Inflation of course only makes all this worse even if the Fed’s FAIT on its own hadn’t added 1.18 percentage points to the CPI as a recent Federal Reserve Bank of Dallas study concludes.  Data are only now coming in about what inflation does to the most vulnerable, but statistics about how many people are going even hungrier are deeply dispiriting.  Even families able to afford their groceries are increasingly doing so with less of what they like from the brands they prefer as discretionary purchases are forgone.  Indeed, even the middle and upper-middle class is cutting back, making it clear that the U.S. has nothing like the economic resilience that allowed the nation to weather Paul Volcker’s crushing recessions in the 1980s.  Those were truly hard, ours could be awful.

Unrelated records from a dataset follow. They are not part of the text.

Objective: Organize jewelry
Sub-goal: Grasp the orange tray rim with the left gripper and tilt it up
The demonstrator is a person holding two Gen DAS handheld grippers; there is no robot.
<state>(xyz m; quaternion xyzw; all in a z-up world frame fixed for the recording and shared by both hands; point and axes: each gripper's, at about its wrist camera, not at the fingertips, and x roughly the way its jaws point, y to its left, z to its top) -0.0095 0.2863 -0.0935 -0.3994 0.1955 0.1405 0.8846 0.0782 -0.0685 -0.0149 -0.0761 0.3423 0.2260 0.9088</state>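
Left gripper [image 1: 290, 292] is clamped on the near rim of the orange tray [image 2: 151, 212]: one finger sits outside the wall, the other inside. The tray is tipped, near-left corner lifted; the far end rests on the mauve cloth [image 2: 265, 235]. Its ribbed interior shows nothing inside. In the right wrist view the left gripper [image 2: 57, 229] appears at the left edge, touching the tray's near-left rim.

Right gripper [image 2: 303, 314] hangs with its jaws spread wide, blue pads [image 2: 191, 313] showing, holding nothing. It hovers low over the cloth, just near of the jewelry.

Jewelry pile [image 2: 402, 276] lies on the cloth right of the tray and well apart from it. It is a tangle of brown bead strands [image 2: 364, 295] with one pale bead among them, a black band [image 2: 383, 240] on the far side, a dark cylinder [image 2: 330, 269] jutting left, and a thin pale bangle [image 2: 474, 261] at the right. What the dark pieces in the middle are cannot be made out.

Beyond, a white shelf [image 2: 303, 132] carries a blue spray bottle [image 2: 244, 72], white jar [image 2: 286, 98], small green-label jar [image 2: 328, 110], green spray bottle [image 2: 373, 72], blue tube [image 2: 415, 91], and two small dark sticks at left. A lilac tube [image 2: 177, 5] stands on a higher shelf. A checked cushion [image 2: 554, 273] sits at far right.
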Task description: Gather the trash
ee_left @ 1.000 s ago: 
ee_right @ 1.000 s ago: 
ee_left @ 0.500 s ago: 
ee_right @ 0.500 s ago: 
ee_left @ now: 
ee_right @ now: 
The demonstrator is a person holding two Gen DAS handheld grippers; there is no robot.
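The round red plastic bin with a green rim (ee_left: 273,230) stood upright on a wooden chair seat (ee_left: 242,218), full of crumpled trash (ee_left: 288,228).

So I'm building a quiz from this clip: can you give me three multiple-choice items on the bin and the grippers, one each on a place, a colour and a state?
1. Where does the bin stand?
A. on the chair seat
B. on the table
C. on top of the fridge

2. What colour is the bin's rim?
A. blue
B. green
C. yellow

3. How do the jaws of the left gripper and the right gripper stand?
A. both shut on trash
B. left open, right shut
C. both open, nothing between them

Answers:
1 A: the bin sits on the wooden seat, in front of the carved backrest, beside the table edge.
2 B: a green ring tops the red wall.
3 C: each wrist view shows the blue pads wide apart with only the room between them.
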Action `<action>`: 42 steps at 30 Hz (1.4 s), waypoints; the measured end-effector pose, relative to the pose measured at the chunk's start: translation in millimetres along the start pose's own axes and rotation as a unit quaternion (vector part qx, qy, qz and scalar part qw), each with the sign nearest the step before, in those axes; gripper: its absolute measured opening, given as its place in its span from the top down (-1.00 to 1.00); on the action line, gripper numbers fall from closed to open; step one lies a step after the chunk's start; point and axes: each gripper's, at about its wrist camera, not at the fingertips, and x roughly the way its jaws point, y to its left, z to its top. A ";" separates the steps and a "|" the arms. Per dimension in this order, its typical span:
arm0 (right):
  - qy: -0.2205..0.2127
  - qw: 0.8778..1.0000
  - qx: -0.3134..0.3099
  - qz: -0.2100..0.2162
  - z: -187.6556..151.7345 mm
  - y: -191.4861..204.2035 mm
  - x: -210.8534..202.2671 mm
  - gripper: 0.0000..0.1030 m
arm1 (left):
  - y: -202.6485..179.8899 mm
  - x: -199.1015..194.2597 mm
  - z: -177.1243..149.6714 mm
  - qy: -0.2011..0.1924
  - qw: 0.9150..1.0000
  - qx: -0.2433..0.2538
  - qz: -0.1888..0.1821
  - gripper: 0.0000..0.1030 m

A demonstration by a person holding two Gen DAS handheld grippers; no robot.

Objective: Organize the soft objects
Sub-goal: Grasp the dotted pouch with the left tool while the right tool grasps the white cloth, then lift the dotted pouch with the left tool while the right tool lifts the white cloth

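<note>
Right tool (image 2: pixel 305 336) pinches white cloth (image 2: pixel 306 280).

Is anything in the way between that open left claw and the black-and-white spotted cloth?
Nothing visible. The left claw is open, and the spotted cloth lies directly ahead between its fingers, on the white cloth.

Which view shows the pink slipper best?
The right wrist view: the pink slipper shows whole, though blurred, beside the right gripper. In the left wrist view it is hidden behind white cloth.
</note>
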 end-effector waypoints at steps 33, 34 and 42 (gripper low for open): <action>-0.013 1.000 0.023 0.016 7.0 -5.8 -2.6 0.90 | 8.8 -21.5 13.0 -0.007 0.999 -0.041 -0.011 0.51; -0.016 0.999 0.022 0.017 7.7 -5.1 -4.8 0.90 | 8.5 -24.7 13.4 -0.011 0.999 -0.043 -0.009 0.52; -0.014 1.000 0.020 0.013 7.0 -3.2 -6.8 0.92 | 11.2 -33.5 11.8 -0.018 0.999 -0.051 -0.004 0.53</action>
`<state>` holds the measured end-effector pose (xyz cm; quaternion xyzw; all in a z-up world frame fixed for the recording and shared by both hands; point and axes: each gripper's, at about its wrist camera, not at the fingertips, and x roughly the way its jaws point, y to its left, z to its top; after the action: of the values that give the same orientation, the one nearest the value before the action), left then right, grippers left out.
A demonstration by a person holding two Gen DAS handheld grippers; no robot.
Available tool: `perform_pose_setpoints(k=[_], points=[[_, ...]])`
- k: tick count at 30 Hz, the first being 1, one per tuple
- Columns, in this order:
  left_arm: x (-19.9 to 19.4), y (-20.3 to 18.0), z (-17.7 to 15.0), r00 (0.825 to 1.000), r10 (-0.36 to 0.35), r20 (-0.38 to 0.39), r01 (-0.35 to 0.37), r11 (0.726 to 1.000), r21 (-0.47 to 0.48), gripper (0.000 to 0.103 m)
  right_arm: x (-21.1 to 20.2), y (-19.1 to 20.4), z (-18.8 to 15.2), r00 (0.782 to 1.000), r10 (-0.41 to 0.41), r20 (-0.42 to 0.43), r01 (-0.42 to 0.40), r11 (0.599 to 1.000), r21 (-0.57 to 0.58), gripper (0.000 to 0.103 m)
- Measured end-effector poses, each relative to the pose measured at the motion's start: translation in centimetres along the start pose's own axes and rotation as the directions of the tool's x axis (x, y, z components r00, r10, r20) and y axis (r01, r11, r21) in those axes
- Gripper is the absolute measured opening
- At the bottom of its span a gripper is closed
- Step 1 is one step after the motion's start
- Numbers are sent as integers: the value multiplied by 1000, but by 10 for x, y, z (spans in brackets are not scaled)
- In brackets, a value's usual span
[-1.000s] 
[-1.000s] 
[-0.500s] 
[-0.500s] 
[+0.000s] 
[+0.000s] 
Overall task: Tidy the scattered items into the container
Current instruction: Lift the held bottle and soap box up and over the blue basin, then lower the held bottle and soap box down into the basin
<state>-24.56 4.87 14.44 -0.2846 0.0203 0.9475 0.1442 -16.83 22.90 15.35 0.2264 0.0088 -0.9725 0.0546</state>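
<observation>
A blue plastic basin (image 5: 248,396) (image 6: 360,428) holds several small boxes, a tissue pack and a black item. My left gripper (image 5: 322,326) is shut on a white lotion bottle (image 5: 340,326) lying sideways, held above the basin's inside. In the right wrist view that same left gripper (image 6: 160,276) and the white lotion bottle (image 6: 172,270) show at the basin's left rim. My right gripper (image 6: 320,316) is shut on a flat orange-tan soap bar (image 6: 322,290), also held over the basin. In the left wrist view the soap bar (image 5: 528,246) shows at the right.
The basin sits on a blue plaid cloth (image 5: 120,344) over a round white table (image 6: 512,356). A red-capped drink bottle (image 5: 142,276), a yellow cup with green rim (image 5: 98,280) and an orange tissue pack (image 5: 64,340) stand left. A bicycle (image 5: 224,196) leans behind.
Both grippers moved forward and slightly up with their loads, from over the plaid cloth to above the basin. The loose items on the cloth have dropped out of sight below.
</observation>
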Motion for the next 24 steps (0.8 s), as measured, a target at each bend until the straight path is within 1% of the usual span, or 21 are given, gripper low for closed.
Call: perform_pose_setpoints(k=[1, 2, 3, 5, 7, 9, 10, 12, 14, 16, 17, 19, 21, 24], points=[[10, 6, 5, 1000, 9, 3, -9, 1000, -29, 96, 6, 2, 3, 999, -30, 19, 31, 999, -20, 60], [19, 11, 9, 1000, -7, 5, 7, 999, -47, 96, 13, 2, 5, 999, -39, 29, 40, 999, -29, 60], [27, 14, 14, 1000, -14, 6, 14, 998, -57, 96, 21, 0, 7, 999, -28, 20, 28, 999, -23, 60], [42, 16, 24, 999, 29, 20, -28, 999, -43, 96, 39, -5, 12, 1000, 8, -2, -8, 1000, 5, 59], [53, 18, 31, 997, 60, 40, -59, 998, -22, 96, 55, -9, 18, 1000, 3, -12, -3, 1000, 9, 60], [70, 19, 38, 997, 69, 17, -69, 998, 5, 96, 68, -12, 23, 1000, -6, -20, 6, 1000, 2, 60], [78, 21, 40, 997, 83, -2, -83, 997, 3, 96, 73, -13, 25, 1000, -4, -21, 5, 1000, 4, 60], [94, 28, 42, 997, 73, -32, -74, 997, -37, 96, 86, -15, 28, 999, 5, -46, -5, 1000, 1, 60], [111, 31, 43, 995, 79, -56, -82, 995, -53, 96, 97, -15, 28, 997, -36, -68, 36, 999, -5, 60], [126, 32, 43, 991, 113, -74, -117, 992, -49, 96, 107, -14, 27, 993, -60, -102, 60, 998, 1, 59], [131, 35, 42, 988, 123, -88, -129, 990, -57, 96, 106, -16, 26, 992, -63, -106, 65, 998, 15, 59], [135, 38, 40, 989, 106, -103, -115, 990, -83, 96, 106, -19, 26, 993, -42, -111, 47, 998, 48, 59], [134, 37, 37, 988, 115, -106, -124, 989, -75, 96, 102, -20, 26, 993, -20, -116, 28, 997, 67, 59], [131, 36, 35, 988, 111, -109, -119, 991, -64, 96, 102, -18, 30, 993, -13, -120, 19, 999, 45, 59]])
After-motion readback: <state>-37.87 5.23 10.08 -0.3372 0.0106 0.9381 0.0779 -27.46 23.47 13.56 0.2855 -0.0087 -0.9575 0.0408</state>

So, what to do?  In my book, I urged the Fed to judge itself and the economy by heterogeneous data, but it won’t.  It gathers these data and now talks a good game on racial equity, but it does nothing with these data or its worries, instead setting policy on the aggregate data and preferred indices cited in each FOMC report.  Congress has a right to ensure Fed accountability and the only way to do so is to demand that the Fed evaluate policy plans such as FAIT and its own performance by understanding America as it is, not what the Fed wishes it were.

And, when it fails – as fail it has – the Fed needs to change course.  Had it done so in the 2010s by terminating ultra-accommodative policy when distributional data demonstrated strong signs of a shared recovery instead of focusing solely on financial-market wealth, America would have been considerably less unequal in 2020.  It thus would have been more resilient when Covid struck.  Had the Fed learned from the 2010s and withdrawn emergency accommodation and financial-market backstops as soon as fiscal policy stepped in, then America wouldn’t be even more unequal now and thus far too fragile to handle inflation spawned only by supply-chain disruptions, let alone that resulting from the Fed’s own mistaken policy.

And, if America weren’t so unequal and household financial security so fragile, then America wouldn’t be so angry and our political system might function better to the greater good of the public as a whole.  The Fed may think itself aloof from these political vicissitudes due to its almighty independence.  The rest of us aren’t so fortunate.